PROBLEM DESCRIPTION: Only the lines from the first line of the material below to the line containing "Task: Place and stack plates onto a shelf", inclusive, should be copied, each exactly as written.
* * * *
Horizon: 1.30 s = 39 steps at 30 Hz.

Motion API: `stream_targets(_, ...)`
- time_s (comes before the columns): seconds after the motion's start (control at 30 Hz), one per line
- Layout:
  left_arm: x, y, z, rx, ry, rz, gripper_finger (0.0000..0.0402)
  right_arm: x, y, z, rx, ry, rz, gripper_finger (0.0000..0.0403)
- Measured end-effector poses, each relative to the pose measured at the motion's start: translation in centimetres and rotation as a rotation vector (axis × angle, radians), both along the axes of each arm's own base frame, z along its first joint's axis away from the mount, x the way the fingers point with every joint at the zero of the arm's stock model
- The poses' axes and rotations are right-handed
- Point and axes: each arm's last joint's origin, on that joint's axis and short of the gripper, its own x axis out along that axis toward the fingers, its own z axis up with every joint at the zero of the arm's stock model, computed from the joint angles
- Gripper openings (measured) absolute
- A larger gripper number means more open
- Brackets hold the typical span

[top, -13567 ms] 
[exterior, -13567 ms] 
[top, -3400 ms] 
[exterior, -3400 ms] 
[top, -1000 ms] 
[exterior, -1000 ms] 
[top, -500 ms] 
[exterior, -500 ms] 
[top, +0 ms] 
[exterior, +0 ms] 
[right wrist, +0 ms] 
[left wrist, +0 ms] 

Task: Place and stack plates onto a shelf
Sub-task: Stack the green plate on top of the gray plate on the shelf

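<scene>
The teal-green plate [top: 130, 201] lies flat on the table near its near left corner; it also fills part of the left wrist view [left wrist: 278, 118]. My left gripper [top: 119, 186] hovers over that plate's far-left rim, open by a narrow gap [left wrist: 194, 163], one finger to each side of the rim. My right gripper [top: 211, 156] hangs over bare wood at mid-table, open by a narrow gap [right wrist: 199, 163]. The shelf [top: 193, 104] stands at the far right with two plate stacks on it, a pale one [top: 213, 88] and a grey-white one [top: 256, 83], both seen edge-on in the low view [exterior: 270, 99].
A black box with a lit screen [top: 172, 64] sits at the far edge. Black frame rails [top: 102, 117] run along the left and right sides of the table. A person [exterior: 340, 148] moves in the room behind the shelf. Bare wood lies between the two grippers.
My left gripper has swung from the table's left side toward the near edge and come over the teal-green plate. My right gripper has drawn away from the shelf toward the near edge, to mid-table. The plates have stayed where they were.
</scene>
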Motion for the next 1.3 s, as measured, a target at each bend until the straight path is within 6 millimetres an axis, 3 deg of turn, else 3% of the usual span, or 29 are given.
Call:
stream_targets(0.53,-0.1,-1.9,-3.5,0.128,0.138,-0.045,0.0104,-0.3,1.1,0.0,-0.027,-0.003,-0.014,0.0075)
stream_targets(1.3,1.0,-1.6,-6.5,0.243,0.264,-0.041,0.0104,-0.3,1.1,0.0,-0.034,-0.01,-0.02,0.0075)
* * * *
RESULT OF THE EXERCISE:
Horizon: 1.30 s = 39 steps at 30 Hz.

Motion API: `stream_targets(_, ...)`
- time_s (comes before the columns): seconds after the motion's start (control at 30 Hz), one per line
- Layout:
  left_arm: x, y, z, rx, ry, rz, gripper_finger (0.0000..0.0402)
  right_arm: x, y, z, rx, ry, rz, gripper_finger (0.0000..0.0403)
- Measured end-effector poses, each relative to the pose measured at the motion's start: translation in centimetres and rotation as a rotation vector (axis × angle, radians), both along the axes of each arm's own base frame, z along its first joint's axis away from the mount, x the way the fingers point with every joint at the zero of the arm's stock model
- The poses' axes and rotations are right-handed
- Point and axes: each arm's last joint's origin, on that joint's axis and short of the gripper, its own x axis out along that axis toward the fingers, its own z axis up with every joint at the zero of the arm's stock model, computed from the joint angles
- Gripper openings (measured) absolute
- A larger gripper number means more open
- Brackets hold the typical span

[top, -13567 ms] 
[exterior, -13567 ms] 
[top, -3400 ms] 
[exterior, -3400 ms] 
[top, -1000 ms] 
[exterior, -1000 ms] 
[top, -500 ms] 
[exterior, -500 ms] 
[top, +0 ms] 
[exterior, +0 ms] 
[right wrist, +0 ms] 
[left wrist, +0 ms] 

Task: Place and stack plates onto a shelf

What came before is the complete response.